THE TASK
Take the lines below from the first through the one that contains "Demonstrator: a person" and copy them exactly.
Segment Start: EXERCISE DATA
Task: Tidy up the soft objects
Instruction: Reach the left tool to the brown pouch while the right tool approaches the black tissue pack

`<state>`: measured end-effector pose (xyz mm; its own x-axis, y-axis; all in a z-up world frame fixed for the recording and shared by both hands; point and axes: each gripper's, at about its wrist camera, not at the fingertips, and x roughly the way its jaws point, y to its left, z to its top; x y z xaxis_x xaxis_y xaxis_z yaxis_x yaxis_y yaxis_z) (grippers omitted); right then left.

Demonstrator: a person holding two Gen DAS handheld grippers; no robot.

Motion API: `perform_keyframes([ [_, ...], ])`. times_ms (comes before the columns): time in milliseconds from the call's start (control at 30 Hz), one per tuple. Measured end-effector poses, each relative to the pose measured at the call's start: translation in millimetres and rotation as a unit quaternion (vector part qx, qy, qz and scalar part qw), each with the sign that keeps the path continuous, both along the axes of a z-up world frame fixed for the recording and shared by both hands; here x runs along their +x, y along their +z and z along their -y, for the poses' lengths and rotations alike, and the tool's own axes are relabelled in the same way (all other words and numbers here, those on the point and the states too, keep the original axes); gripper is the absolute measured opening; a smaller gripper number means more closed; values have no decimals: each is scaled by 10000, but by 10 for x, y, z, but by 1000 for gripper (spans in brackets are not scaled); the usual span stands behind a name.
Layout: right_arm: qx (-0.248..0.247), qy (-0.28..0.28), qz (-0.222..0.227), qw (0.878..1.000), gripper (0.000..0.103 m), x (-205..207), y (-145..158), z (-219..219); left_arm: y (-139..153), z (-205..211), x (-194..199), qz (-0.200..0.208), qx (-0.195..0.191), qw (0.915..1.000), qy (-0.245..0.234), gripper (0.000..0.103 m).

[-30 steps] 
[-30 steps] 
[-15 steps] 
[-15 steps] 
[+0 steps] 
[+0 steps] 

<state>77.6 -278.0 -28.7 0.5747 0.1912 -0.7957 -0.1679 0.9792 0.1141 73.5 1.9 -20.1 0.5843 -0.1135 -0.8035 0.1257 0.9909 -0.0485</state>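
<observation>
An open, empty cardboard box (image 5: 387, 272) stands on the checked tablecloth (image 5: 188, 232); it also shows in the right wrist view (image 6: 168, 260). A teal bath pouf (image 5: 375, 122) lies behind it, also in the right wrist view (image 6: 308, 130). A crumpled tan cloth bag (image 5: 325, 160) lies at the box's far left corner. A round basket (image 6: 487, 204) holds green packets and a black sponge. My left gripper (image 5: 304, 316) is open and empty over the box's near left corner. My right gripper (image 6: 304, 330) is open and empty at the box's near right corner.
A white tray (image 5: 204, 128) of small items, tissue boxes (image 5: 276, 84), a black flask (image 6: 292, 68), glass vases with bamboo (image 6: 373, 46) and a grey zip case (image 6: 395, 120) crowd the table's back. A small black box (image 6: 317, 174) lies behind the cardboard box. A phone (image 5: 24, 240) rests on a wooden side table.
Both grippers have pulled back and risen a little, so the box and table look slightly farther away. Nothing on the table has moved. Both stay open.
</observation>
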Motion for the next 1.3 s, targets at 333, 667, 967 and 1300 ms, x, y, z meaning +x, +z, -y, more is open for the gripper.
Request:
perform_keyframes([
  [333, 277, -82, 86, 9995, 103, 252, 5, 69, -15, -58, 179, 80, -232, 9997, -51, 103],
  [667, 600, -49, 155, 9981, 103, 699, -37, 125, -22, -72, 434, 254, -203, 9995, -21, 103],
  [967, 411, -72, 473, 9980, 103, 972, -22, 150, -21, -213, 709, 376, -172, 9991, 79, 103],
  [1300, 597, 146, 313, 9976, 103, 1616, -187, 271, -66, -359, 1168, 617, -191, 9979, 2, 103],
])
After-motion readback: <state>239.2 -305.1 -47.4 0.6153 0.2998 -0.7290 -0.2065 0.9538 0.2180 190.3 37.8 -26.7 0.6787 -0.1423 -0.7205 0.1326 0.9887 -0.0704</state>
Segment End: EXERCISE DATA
FINISHED TASK
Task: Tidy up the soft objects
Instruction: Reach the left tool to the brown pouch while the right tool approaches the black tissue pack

`<state>`: measured end-effector pose (xyz mm; its own x-axis, y-axis; all in a z-up world frame fixed for the recording and shared by both hands; point and axes: each gripper's, at about its wrist camera, not at the fingertips, and x roughly the way its jaws point, y to its left, z to its top; x y z xaxis_x xaxis_y xaxis_z yaxis_x yaxis_y yaxis_z) (grippers omitted); right then left.

Demonstrator: a person holding two Gen DAS handheld grippers; no robot.

The output for this exercise is complete.